▸ Task instructions
Say how many lines in the material below contain the word "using", giving the number alone.
▽
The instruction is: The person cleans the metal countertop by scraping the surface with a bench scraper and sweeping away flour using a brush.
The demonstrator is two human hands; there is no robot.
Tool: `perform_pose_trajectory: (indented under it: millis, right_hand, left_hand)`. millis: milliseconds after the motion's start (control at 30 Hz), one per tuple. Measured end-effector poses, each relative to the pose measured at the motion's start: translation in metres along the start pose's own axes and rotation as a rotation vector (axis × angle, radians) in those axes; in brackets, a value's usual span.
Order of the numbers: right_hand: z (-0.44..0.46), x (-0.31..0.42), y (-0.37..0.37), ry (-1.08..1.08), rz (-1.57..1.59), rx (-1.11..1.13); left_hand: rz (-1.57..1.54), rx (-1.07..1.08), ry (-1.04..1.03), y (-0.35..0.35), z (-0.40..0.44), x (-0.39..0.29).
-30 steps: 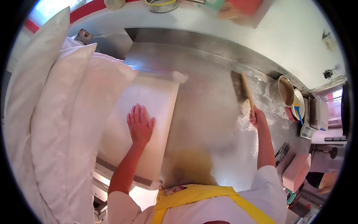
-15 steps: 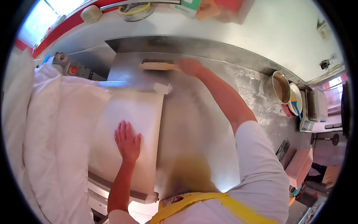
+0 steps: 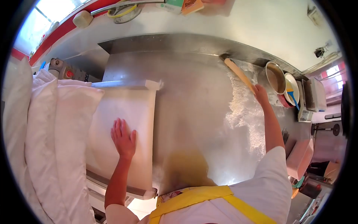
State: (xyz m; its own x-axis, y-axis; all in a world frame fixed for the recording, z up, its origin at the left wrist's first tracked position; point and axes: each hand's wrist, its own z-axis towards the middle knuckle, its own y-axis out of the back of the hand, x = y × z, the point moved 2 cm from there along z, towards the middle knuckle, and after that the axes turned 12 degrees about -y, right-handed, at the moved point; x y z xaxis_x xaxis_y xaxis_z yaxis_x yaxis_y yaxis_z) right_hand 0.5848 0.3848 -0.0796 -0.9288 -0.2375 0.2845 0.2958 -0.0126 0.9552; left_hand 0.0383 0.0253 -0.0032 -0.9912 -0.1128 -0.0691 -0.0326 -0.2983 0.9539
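Note:
My right hand (image 3: 261, 94) grips the handle end of a wooden bench brush (image 3: 238, 72), whose dark bristles face the back ledge. The brush lies at the far right of the metal worktop (image 3: 186, 112), over a patch of white flour (image 3: 244, 115). Palm down, my left hand (image 3: 123, 138) rests with fingers stretched on a pale, flat belt-like surface (image 3: 100, 145) at the left, holding nothing. A white cloth (image 3: 67, 123) is heaped beside that surface.
A metal pot (image 3: 276, 77) stands at the back right, beside a white bowl (image 3: 291, 84) with a blue-handled brush (image 3: 293, 99). A pink tub (image 3: 299, 158) is at the right edge. A raised metal ledge (image 3: 167, 43) runs along the back.
My right hand has swept the brush from the back left to the right, and flour now lies in a thicker band there. My left hand stays on the pale surface.

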Motion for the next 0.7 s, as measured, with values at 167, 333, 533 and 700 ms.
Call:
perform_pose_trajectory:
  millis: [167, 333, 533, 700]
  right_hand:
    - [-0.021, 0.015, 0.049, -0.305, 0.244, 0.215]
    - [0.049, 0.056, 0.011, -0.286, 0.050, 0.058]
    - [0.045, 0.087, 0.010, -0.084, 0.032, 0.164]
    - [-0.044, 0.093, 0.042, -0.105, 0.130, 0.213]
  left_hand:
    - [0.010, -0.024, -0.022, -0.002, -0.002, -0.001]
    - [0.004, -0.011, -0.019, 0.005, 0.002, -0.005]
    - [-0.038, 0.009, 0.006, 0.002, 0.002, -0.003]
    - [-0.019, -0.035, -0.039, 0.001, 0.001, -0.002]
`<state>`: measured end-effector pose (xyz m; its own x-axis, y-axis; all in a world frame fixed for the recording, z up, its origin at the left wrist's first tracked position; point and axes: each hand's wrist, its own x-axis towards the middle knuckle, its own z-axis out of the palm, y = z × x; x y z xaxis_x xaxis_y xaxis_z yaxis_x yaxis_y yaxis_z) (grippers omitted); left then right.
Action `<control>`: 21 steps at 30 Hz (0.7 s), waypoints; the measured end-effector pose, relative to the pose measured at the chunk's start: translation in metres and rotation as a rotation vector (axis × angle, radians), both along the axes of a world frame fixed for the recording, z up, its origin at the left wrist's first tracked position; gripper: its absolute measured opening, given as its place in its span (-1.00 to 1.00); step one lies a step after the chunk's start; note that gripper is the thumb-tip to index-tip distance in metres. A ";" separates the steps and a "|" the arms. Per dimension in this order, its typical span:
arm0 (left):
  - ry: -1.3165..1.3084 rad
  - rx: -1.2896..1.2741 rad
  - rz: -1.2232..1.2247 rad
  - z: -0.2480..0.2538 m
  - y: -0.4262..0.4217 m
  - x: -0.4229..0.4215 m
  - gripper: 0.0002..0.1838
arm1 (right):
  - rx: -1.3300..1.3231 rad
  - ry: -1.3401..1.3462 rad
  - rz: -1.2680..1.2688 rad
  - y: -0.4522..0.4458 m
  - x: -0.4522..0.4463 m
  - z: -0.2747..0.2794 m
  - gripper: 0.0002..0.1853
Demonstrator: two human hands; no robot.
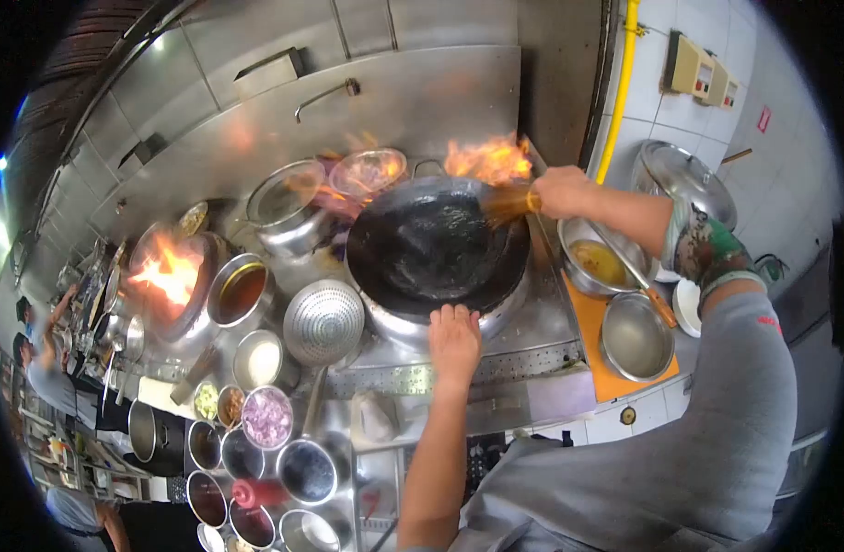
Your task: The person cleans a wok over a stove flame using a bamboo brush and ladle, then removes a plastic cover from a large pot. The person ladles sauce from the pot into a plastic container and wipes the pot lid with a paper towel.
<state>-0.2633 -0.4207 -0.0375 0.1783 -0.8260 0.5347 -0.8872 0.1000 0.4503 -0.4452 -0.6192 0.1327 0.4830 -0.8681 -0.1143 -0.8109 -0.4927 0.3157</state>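
A large black wok (431,244) sits on the stove, its inside dark and wet-looking. My left hand (455,342) is at its near edge, fingers curled over the rim; the part beneath the fingers is hidden. At the wok's upper right, my right hand (562,191) is closed around a bamboo wok brush (509,204). The brush's bristles reach into the wok against its right wall and look smeared by motion. Flames (489,160) rise behind the far rim, close to the brush.
A perforated strainer (324,322) lies left of the wok. Another burner's flame (169,274) burns further left, near a pot of dark liquid (241,290). Metal bowls (636,337) stand on an orange board (583,317) at right. Chopped onion (267,417) and several containers fill the lower left. Co-workers (58,382) stand far left.
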 end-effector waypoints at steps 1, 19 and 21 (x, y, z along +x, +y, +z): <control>0.005 0.007 0.005 -0.002 0.001 0.000 -0.81 | 0.002 -0.029 0.090 0.007 -0.002 -0.004 -0.67; -0.024 -0.028 -0.042 -0.008 0.007 0.003 -0.84 | 0.071 -0.378 -0.016 -0.058 0.086 -0.131 -0.74; -0.023 -0.015 -0.065 -0.005 0.005 0.006 -0.84 | 0.107 -0.569 0.083 -0.041 0.106 -0.136 -0.72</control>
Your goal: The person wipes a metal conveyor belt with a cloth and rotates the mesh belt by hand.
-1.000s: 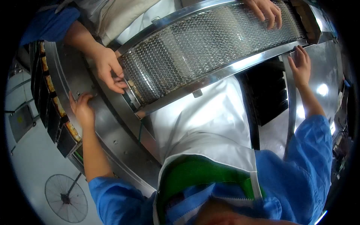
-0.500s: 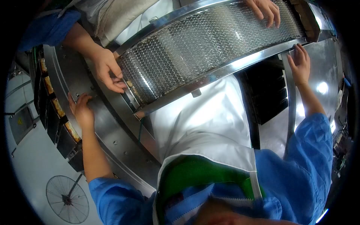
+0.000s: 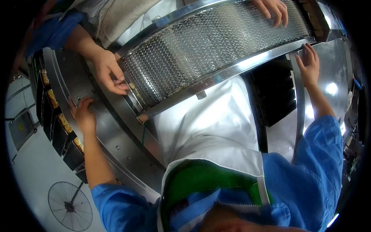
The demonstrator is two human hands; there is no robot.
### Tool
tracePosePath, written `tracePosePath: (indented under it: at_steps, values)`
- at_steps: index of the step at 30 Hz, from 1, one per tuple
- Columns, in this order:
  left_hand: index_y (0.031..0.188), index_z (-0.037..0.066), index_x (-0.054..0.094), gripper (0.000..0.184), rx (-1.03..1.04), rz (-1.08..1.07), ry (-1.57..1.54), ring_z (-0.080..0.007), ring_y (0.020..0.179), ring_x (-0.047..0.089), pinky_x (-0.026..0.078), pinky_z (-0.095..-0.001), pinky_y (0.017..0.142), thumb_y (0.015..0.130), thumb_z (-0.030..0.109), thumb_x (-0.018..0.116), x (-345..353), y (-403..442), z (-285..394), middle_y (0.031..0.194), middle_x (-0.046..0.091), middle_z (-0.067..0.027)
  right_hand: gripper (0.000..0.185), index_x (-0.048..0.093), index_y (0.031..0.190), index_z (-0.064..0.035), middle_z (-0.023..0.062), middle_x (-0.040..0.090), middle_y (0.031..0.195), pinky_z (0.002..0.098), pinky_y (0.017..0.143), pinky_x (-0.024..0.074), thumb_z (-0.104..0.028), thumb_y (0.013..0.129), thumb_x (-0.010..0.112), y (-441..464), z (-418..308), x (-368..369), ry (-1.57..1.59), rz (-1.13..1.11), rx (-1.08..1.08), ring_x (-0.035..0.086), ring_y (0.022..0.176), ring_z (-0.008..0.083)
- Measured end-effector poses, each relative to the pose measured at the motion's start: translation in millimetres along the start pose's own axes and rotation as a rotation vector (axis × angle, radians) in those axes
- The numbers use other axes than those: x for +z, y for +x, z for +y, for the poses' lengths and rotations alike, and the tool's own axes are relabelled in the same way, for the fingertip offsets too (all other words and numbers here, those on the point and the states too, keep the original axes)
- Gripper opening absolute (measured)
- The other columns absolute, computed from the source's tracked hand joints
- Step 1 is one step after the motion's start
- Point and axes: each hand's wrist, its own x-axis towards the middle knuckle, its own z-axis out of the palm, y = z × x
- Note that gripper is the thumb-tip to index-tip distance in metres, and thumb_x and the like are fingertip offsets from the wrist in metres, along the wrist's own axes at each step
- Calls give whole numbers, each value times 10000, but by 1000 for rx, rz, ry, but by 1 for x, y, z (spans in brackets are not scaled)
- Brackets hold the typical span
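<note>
Across the top lies a metal conveyor belt of fine mesh point(image 3: 201, 50) between shiny metal side rails point(image 3: 247, 66). My left hand point(image 3: 85, 114) rests with fingers apart on the curved metal panel point(image 3: 127, 149) at the left and holds nothing. My right hand point(image 3: 309, 67) is raised at the right, fingers spread, its fingertips beside the right end of the near rail and nothing in its grasp. A co-worker's hand point(image 3: 109, 73) touches the belt's left end. Over the mesh at the upper right is the co-worker's other hand point(image 3: 273, 11).
Dark slatted parts point(image 3: 274, 96) sit under the belt at the right. Yellowish, rusty blocks point(image 3: 58, 108) line the machine's left edge. A round wire-cage fan point(image 3: 70, 207) is at the lower left. A small tab point(image 3: 201, 95) hangs below the near rail.
The row of blocks at the left edge and the fan have shifted slightly in view. Both of my hands stay in nearly the same place, and the co-worker's hands have barely moved.
</note>
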Motion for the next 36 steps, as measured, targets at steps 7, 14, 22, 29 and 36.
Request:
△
▸ Solution for this exercise
2